▶ _Task directions_
Retype the opening lines of the data exactly, stopping after the line that contains "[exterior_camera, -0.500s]". Skip every picture.

▶ _Stored data_
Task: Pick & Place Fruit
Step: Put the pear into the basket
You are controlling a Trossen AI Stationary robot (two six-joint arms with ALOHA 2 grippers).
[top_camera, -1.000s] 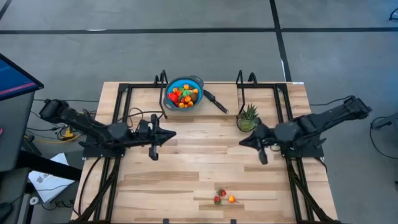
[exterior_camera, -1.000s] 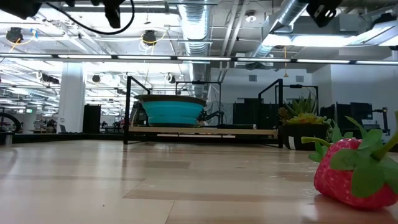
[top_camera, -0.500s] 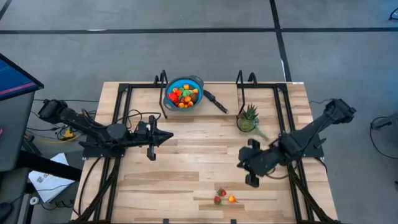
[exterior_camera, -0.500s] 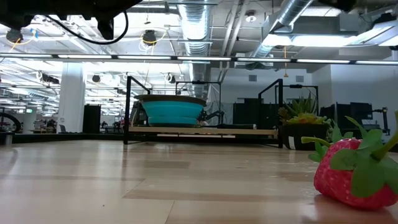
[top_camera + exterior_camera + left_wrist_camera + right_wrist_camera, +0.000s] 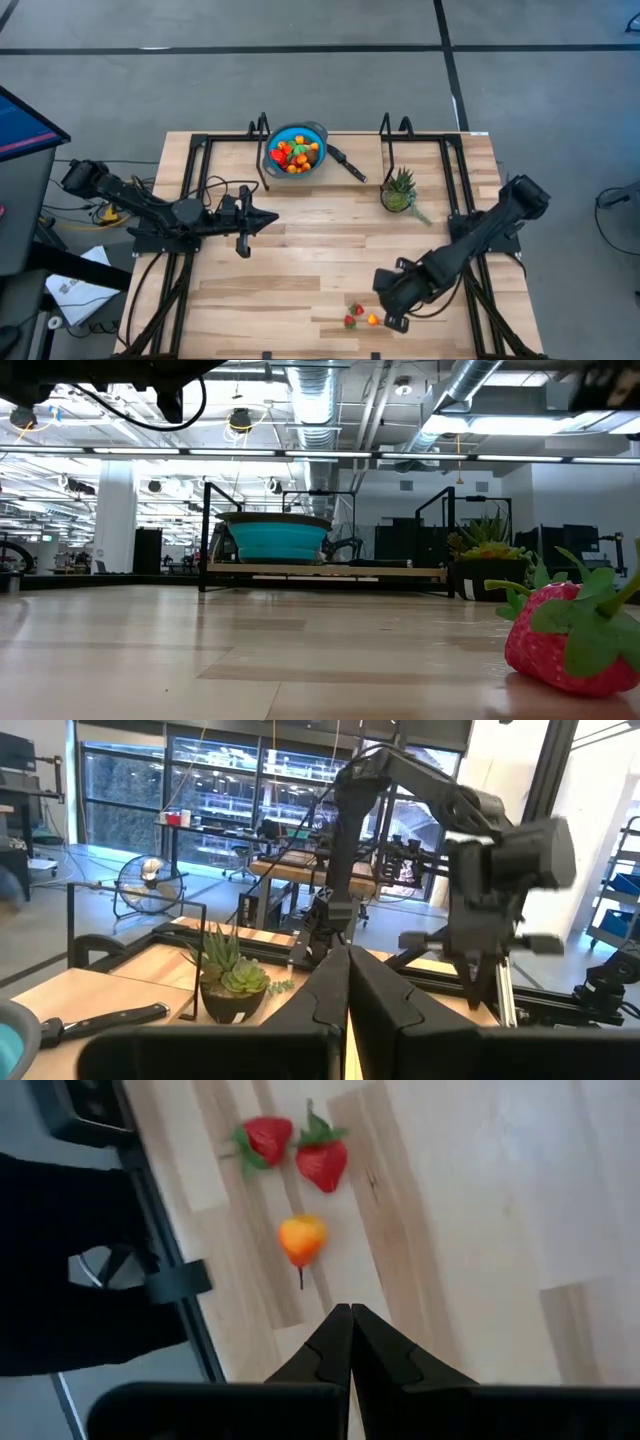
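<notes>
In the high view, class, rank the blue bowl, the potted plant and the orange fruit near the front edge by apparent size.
1. Blue bowl, largest.
2. Potted plant, clearly smaller.
3. Orange fruit, far the smallest.

Pale wood-plank tabletop (image 5: 300, 250), smooth, satin; glossy plastic strawberries (image 5: 322, 1160); matt black metal frame (image 5: 195, 165); shiny blue plastic bowl (image 5: 296, 150); matt dark gripper fingers (image 5: 330, 1345)

Two dark jointed arms trailing black cables.
</notes>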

▶ _Finished task_
Task: Pick & Place Fruit
Step: Put the pear into the basket
You are controlling a Trossen AI Stationary robot (two six-joint arms with ALOHA 2 grippers).
[top_camera, -1.000s] 
[exterior_camera, -1.000s] 
[top_camera, -0.500s] 
[exterior_camera, -0.500s] 

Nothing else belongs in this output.